Pini a riguardo non risponde: “Non mi interessa Salvini, non sono un iscritto della ‘Lega Salvini premier’. Rispondo solo al commissario Iezzi se si degna di giustificare la sua inerzia, quello che chiediamo è solo la convocazione del congresso”. L’ex deputato romagnolo si dice anche convinto di fare a tempo per le prossime elezioni politiche: “Si deve fare prima delle elezioni, altrimenti significherebbe togliere agibilità politica ad un movimento politico che, ricordo, tuttora percepisce i fondi pubblici del 2 per mille ai partiti. Un movimento che prende fondi per fare attività politica, se gli viene impedito, si potrebbe pensare che allora stia facendo una truffa ai danni dello Stato?”

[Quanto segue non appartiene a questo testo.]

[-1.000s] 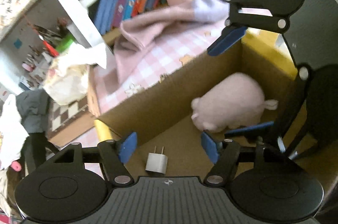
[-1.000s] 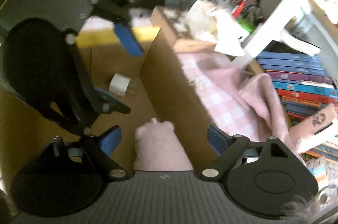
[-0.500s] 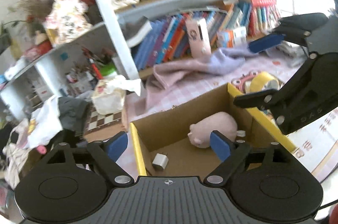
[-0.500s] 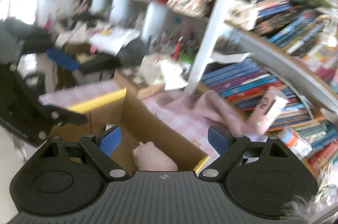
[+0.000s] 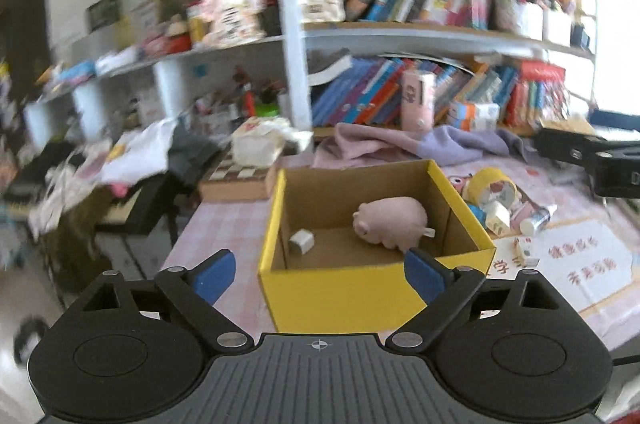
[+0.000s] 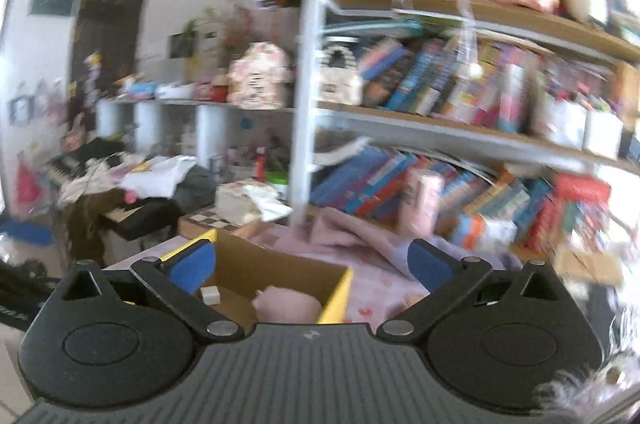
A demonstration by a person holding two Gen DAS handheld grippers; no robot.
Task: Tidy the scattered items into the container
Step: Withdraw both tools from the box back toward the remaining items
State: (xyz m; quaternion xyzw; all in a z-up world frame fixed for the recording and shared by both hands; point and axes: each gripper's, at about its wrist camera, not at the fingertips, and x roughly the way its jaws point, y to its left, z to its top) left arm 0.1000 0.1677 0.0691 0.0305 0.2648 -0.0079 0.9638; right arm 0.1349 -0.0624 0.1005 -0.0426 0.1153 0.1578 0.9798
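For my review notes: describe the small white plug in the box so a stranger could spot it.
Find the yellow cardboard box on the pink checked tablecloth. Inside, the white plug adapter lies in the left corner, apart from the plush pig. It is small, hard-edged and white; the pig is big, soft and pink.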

E chiude su Salvini sulla vicenda Vannacci: “E’ la prova provata di incapacità politica. Salvini ha saputo parlare per un certo tempo alla pancia degli italiani, ma nessuno ti perdona l’assoluta incongruenza se dici una cosa e fai il contrario”. La vecchia Lega Nord, rispolverata, invece “con gente diversa e capace, anche proveniente dalla ‘Lega Salvini Premier’”, spiega, può avere un risultato elettorale significativo, portando invece “la Lega di Salvini a una percentuale da prefisso telefonico”, conclude Pini.